I worked with Diana Feng, Jackie Kim, and Angelica Reilly. I thought of the project idea and built and designed the iOS app. All of us designed the study together, recruited participants, and conducted the study. Angelica created the study protocol and Diana cleaned the data and did the analysis.


Looking for inspiration from iOS and other popular mobile interfaces, we first tried to blur (rather than desaturate) the text you aren't looking at on the screen.

After some initial testing, we realized that the blur was way too distracting and opted for changing opacity. Unlike IA Writer however, we took a slightly different approach and slightly gradated the difference in opacity across the text instead of providing extreme contrast. 

Coded prototype

There was a lot of black magic mathematical trickery that went into this app. And by trickery I mean that Apple's current APIs for eye and face tracking don't allow you to track eye position on the screen, so we had to write this from scratch in order for the experiment to work.
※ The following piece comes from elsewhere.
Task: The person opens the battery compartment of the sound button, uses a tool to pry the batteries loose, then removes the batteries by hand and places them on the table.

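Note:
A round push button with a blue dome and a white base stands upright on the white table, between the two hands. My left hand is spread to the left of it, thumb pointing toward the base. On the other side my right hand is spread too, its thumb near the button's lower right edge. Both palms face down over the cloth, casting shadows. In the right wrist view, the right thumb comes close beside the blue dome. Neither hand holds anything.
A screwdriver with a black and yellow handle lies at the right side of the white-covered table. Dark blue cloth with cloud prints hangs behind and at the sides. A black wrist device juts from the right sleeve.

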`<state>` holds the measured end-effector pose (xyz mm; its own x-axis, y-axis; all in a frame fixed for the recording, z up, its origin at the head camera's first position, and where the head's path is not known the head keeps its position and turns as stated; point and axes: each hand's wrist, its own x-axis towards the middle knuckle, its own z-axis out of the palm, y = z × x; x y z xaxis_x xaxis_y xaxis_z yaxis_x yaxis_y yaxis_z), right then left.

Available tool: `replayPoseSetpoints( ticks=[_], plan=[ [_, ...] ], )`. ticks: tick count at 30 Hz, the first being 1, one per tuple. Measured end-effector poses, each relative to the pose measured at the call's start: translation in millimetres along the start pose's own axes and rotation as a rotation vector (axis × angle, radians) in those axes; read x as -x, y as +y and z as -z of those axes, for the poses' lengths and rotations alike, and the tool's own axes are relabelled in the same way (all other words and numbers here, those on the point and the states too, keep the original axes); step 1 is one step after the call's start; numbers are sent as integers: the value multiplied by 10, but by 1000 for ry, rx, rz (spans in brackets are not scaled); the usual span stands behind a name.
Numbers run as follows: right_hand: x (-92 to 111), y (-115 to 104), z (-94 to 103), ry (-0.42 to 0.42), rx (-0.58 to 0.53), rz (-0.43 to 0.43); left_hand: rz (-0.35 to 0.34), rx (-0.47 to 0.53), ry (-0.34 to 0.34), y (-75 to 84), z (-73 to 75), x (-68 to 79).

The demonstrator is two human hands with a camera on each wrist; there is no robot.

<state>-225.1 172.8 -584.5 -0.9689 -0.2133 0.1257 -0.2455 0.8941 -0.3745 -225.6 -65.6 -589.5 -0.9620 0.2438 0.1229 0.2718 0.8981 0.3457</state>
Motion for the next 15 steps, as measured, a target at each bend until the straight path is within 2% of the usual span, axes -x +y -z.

We created a rudimentary algorithm to estimate the eye gaze based on the positions of both pupils as recorded by the infrared sensor. Although the algorithm was accurate under certain scenarios, the exact tracking of the eye gaze movement on the x-axis was often inconsistent. Overall movement on the y-axis was relatively consistent and did not interfere with the dynamic highlighting.

We were curious about two main questions during the prototyping process:

  1. How does transition speed between areas on the screen affect focus?
  2. How much of the surrounding text should we highlight?

Both these questions could be studies by themselves- but we focused on seeing how much information retention would be affected by our current design choices for the prototype. The end result ended up being pretty smooth and definiely accomplished what we were imagining. We got this working after testing a few other prototypes that had different variations of blurring, opacity, and animation speeds.

Study design

Experimental setup

User testing and feedback were crucial to our early prototyping so we needed to collect as much data from participants as quickly as possible. We used a mixed factorial design is adopted in order to decrease the number of participants needed for the study, essentially bootstrapping our data collection.

Participant conditions

Participants were asked to use Gradia to read two passages on two different topics in neuroscience. One passage highlighted the paragraph at which the subject was looking, and the other passage did not highlight any part of the text. Immediately before and after each reading session, participants were presented with a short set of questions intended to measure their learning gain and detail retention after each session.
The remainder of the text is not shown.